Retype, exactly as they appear below, the lines between the line holding "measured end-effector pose" and the line holding "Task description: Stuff", both ends included.
(Task inputs)
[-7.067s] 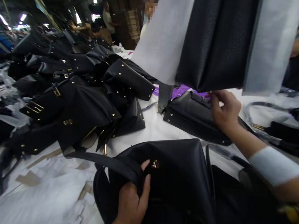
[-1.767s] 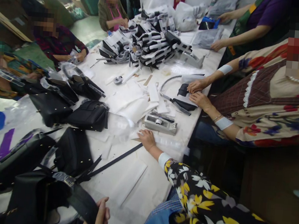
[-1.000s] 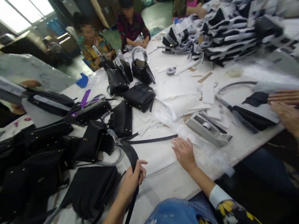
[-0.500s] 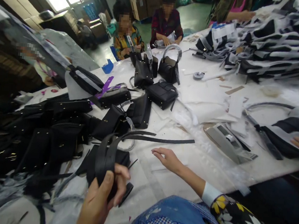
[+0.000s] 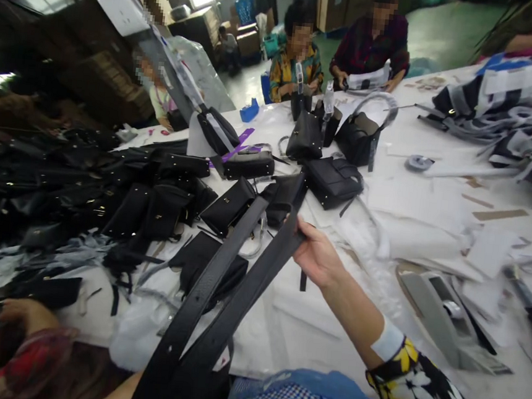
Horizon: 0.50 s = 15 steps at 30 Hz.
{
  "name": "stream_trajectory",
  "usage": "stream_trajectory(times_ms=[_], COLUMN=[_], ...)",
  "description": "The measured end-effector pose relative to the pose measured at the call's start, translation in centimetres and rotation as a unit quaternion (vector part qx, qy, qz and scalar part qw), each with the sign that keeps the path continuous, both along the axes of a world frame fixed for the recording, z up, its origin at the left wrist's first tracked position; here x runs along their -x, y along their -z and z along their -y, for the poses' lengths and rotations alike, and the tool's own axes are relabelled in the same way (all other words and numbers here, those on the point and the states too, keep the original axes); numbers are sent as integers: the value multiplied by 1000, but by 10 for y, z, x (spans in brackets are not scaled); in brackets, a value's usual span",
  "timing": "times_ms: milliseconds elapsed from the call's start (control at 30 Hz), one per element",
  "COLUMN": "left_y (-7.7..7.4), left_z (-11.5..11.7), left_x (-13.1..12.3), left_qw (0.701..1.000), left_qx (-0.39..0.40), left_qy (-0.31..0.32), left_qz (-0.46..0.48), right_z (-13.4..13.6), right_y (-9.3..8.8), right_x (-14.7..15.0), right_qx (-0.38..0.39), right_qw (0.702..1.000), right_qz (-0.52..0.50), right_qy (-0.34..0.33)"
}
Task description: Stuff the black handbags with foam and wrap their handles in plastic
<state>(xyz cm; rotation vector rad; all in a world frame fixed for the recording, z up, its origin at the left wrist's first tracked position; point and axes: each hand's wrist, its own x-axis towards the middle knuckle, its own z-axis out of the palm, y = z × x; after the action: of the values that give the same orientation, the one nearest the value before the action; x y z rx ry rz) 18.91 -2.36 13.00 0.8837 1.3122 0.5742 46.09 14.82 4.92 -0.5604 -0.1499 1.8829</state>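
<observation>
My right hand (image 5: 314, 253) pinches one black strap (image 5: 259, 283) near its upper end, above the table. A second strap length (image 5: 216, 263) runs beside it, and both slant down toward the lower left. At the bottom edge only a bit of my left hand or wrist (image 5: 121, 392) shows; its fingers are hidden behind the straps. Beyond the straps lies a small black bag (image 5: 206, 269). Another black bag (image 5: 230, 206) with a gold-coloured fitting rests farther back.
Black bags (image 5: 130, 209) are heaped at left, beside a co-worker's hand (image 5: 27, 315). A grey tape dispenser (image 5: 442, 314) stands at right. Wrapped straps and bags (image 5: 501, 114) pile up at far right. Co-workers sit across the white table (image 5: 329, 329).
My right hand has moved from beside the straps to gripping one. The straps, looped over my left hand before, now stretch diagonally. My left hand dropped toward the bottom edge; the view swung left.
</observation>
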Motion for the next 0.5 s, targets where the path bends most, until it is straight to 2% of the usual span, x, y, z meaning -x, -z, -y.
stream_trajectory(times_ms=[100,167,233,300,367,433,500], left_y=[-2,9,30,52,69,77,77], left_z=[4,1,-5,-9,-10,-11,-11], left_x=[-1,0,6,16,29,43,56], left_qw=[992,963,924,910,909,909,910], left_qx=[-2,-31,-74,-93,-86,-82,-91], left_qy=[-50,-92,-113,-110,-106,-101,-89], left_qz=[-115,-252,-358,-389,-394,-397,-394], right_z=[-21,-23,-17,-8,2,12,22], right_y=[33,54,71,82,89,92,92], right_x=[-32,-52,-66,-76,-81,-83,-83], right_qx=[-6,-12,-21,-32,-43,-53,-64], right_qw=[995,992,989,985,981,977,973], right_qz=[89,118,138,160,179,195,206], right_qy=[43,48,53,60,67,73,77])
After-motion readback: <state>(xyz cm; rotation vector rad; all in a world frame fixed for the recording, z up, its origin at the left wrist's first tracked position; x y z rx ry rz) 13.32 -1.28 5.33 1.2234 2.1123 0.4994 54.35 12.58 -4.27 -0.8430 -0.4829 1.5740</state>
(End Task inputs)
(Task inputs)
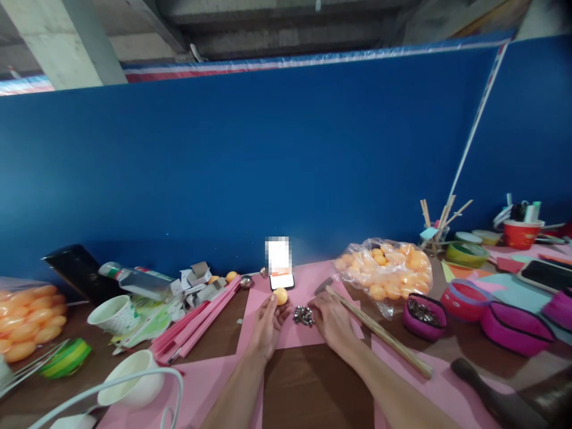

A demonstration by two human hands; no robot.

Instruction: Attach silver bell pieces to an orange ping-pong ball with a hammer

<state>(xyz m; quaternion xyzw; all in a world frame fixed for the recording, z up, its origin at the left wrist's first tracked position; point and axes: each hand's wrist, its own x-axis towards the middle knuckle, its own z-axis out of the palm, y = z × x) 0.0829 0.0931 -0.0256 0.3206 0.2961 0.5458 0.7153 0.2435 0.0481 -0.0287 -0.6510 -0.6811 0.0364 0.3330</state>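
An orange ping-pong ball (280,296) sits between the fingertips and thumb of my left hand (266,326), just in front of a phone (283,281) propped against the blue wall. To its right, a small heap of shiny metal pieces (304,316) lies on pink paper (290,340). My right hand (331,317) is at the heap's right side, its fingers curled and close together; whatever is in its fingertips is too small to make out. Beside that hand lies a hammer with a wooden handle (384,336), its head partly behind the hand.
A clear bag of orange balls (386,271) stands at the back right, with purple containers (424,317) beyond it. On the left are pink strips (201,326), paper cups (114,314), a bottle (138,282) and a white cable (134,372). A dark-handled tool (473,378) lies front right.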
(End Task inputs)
**Written response**
  "description": "The measured end-effector pose relative to the pose measured at the call's start, translation in centimetres and rotation as a unit quaternion (vector part qx, qy, qz and scalar part qw), each with the sign that keeps the path continuous, both along the axes of a world frame fixed for the recording, z up, its origin at the left wrist's first tracked position; here x runs along their -x, y along their -z and z along their -y, for the poses' lengths and rotations alike, and the tool's own axes are relabelled in the same way (all other words and numbers here, those on the point and the states too, keep the original axes); numbers are sent as integers: the value multiplied by 1000, but by 10 for y, z, x (spans in brackets are not scaled); in brackets, a value's usual span",
  "timing": "times_ms: milliseconds elapsed from the call's start (control at 30 Hz), one per element",
  "COLUMN": "left_y (-7.7..7.4), left_z (-11.5..11.7), left_x (-13.1..12.3), left_qw (0.701..1.000), left_qx (-0.39..0.40), left_qy (-0.31..0.32), left_qz (-0.46..0.48), right_z (-13.4..13.6), right_y (-9.3..8.8), right_x (-14.7..15.0), right_qx (-0.38..0.39), right_qw (0.702..1.000), right_qz (-0.52..0.50), right_qy (-0.34..0.33)"
}
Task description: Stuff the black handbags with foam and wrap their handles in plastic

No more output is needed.